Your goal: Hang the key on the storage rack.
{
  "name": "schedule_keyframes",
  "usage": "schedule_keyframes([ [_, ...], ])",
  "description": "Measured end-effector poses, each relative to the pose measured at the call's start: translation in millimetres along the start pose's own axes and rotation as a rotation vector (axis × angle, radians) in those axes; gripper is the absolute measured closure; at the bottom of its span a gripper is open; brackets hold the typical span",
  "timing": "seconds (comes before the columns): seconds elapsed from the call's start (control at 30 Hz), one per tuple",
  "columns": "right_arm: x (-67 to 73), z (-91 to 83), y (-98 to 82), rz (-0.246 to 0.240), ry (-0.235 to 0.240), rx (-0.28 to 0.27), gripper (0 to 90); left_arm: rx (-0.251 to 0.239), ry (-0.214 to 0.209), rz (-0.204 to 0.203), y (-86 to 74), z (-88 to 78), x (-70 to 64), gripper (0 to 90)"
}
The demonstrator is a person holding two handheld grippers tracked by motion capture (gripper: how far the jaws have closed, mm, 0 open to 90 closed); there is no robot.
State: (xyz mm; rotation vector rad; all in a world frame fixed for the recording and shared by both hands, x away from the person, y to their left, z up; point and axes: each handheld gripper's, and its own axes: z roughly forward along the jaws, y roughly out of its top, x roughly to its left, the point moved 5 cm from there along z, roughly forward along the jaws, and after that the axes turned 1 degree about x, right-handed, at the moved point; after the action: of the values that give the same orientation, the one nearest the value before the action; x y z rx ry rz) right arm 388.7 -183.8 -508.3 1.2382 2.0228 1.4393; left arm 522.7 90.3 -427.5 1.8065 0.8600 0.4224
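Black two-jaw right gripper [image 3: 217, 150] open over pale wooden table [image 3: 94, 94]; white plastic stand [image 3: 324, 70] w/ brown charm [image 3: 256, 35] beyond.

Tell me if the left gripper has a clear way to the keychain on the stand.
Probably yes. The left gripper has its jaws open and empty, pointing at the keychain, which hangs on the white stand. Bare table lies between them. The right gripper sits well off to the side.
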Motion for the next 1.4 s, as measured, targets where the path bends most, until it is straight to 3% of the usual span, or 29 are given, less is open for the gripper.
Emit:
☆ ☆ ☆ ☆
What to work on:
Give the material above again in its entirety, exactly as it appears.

Response area:
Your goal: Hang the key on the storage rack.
{
  "name": "schedule_keyframes",
  "usage": "schedule_keyframes([ [_, ...], ])",
  "description": "Measured end-effector poses, each relative to the pose measured at the call's start: translation in millimetres along the start pose's own axes and rotation as a rotation vector (axis × angle, radians) in those axes; gripper is the absolute measured closure; at the bottom of its span a gripper is open; brackets hold the typical span",
  "timing": "seconds (comes before the columns): seconds elapsed from the call's start (control at 30 Hz), one per tuple",
  "columns": "right_arm: x (-67 to 73), z (-91 to 83), y (-98 to 82), rz (-0.246 to 0.240), ry (-0.235 to 0.240), rx (-0.28 to 0.27), gripper (0 to 90); left_arm: rx (-0.251 to 0.239), ry (-0.214 to 0.209), rz (-0.204 to 0.203), y (-86 to 74), z (-88 to 78), x (-70 to 64), gripper (0 to 90)"
}
The demonstrator is a person holding two handheld grippers tracked by motion capture (gripper: how far the jaws have closed, mm, 0 open to 90 closed); there is no robot.
State: (xyz mm; rotation vector rad; all in a world frame fixed for the recording and shared by both hands, x away from the person, y to their left, z up; point and axes: each handheld gripper's, and its own axes: z roughly forward along the jaws, y roughly out of its top, x roughly to its left, the point moved 5 cm from there along z, roughly forward along the jaws, and after that the axes turned 1 degree about x, right-handed, at the moved point; after the action: of the values that give the same orientation, the one nearest the value before the action; x y z rx ry rz) right arm 388.7 -183.8 -508.3 1.2382 2.0228 1.4393; left arm 522.7 90.3 -427.5 1.8065 0.8600 0.4224
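Black two-jaw right gripper [image 3: 217, 150] open over pale wooden table [image 3: 94, 94]; white plastic stand [image 3: 324, 70] w/ brown charm [image 3: 256, 35] beyond.

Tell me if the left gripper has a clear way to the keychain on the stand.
Probably yes. The left gripper has its jaws open and empty, pointing at the keychain, which hangs on the white stand. Bare table lies between them. The right gripper sits well off to the side.
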Motion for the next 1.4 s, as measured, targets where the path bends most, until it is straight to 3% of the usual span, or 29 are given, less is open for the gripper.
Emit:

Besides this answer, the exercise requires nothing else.